*Data*:
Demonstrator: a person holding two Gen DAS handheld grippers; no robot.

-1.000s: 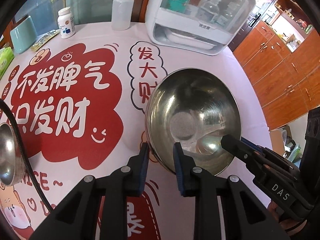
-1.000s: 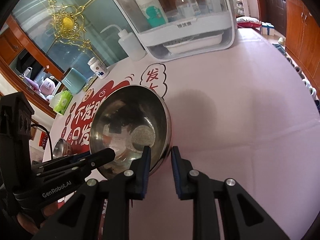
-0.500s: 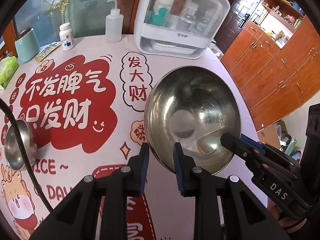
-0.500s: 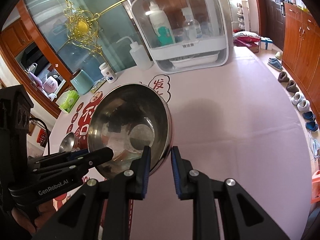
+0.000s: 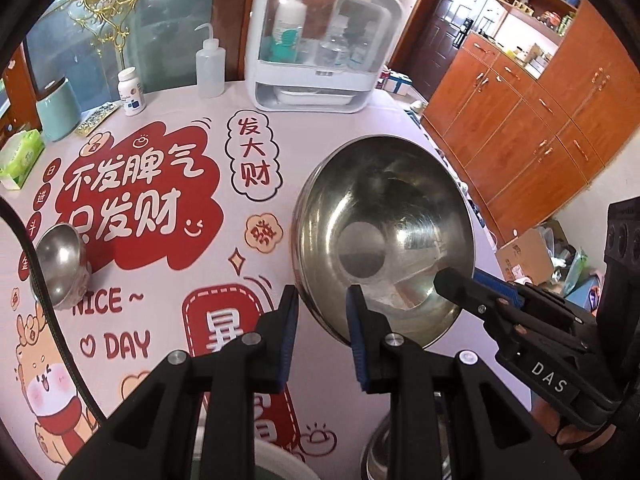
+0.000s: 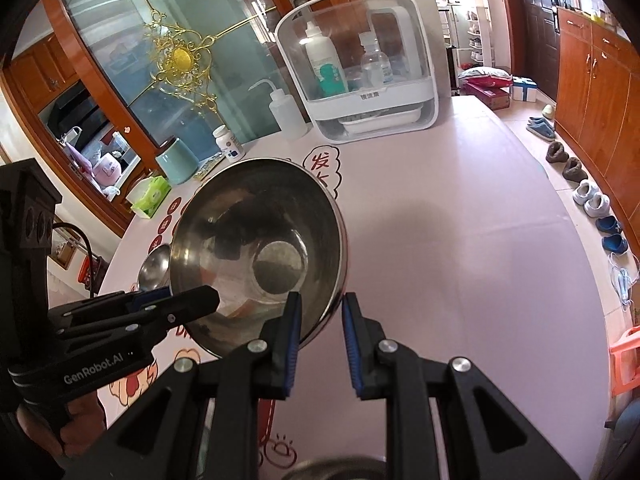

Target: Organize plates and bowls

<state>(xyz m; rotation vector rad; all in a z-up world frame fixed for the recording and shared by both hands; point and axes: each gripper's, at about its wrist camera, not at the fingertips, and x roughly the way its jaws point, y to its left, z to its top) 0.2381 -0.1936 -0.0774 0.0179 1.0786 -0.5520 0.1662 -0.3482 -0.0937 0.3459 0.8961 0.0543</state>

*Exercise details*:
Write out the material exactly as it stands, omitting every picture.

*Response box*:
Demonstrator: a person holding two Gen DAS handheld grippers; no robot.

-1.000s: 
-1.000s: 
-0.500s: 
-0.500s: 
+0.000s: 
+0.000s: 

Target: Organize plates and bowls

<state>(xyz m; rotation vector rad; all in a z-up world frame fixed for the recording and shared by both hands; point and axes: each gripper's, at about its wrist camera, not at the fingertips, and x roughly the way its jaws point, y to its left, z to its top) 0.2381 -0.1936 -0.0774 0.0179 1.0786 -0.5520 0.1662 -0.3482 -0.0937 0.3459 0.8961 0.0543</state>

With this, there is nothing more to the exercise.